Actually, it'll be treated similar to the FLNG. The FLNG, we just started as a leased project, so GOLAR is the operator, and they lease it to the JV. this had started a piece of equipment within the partnership that we're switching to sort of a lease arrangement. So now it'll be accounted for similar, basically the same as the FLNG will be as sort of OPEX in the future.
And now you mention it, it makes complete sense. Okay, thank you very much. I'll hand it over.
Great, thanks, Mark.
Thank you. Ladies and gentlemen, as a reminder, if you'd like to join the question queue, please press star 1 on your telephone keypad. Our next question comes from the line of Neil Mehta with Goldman Sachs. Please proceed with your question.
Hi, good morning. This is Carly on for Neil. Thanks for taking the questions. Just wanted to start on the cost side. I know you mentioned the higher op-ex guide. Can you just talk about the drivers there? Is that inflation driven or are there other factors at play? And then I guess what are you looking at to potentially manage costs going forward?

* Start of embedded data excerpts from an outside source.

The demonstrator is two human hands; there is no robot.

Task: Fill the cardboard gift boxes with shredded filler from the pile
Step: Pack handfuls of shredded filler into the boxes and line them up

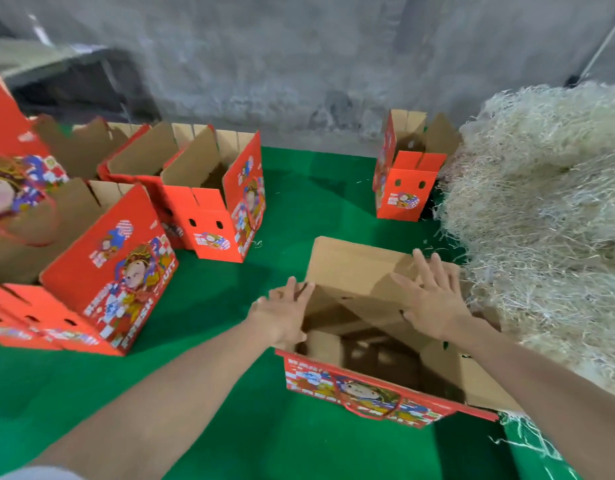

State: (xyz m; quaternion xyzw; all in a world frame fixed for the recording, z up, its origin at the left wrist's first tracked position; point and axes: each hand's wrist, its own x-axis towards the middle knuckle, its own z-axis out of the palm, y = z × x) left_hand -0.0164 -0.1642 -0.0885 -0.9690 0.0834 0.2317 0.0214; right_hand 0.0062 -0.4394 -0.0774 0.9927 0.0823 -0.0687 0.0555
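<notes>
Shredded filler pile (pixel 541 209) banks up just right of the right hand (pixel 434 303), touching the open gift box (pixel 365 386) under both hands. Open green mat (pixel 299 202) runs ahead. A second box (pixel 401 192) stands beyond the right hand; a box cluster (pixel 212 220), at least four, sits left of the left hand (pixel 282 317). Both hands are spread flat on the brown flaps, gripping nothing.

L red gift box (pixel 108 268): "FRESH FRUIT" in white caps along lower edge of its printed side. Remaining print too blurred to read.
</notes>
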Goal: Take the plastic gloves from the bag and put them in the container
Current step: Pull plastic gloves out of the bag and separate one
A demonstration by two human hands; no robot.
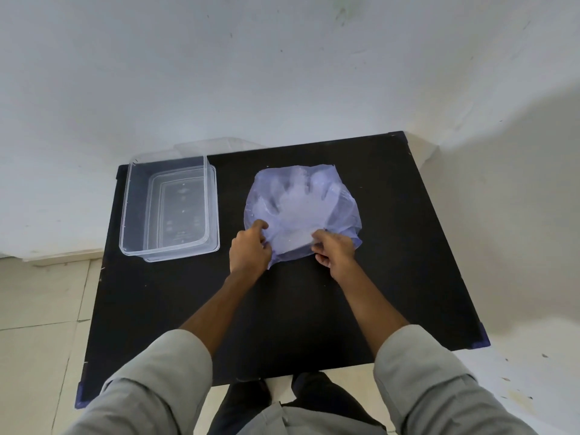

Yeah, Colin, maybe I'll talk about that and then Neil can also chime in. I think the quarter was a little unusual because you get variability in the costs because of the nature of where the listings have occurred. There was a 10 cargo in 2Q, so it actually comes with a higher OPEX per barrel. There's a lease cost associated with the FPSO there, so it's naturally higher. So we have that variation in the quarter. We also had sort of strong production in Tornado. Tornado's PHA actually has a price factor associated with it. So we obviously got the benefit of the higher prices, but we also saw a slight rise in the PHA. And, you know, obviously, if prices persist at the current levels, that would continue. And I think underlying, I'd say, you know, there's a small sort of what I would call underlying structural element to it. But, you know, and that's ultimately just about the challenges of getting things done in the COVID world. We have some continuation of some of the COVID measures now as a result of Delta. But I think we're getting much smarter about how we manage those and how we reduce the cost by using, you know, more sophisticated protocols. So I'm less worried about that. And I think the thing that you should sort of look at is just the quarter had a couple of one-offs associated with it, which in particular the 10 cargo.
Great. That's really helpful. Thanks. And then the follow-up is just on Tour 2 financing. You know, the release mentioned you guys expect to complete the refinancing of the NOC loans later this year. Could you just talk a little about what's left outstanding in that process and if there are any milestones that we should be watching for.
Yeah, what is it? I'll have Neil pick that up, Carly.
Hi, Carly. Yeah. So, I mean... The main thing that we're waiting on for the NFC financing was really the completion of the FPSO because obviously it sort of shaped the cash flows of the project. And so we've had some initial conversations with the banks, and we'll push that now. We have sort of defined structure on the FPSO. And so our best view on sort of timing is to get that done in the fourth quarter, which is still – which gives us plenty of time to go execute it.
Yes, I think, Carly, we're just sort of moving, you know, we're executing on what we said we would do. The most important step was to get the NPSO financing done. You know, we've done that. We've got the NOCs on board with that. So we have alignment with all of the parties. You know, with that in place, we can then move to the next item, which is the refinancing of the NOC loan. So I think, you know, everything is going along as we anticipated.
Great. Appreciate that, Carly.
Great. Thanks.
Thank you. Ladies and gentlemen, since there are no further questions at this time, I would like to bring the call to a close. Thank you to everyone joining today. You may disconnect your lines at this time. Thank you for your participation.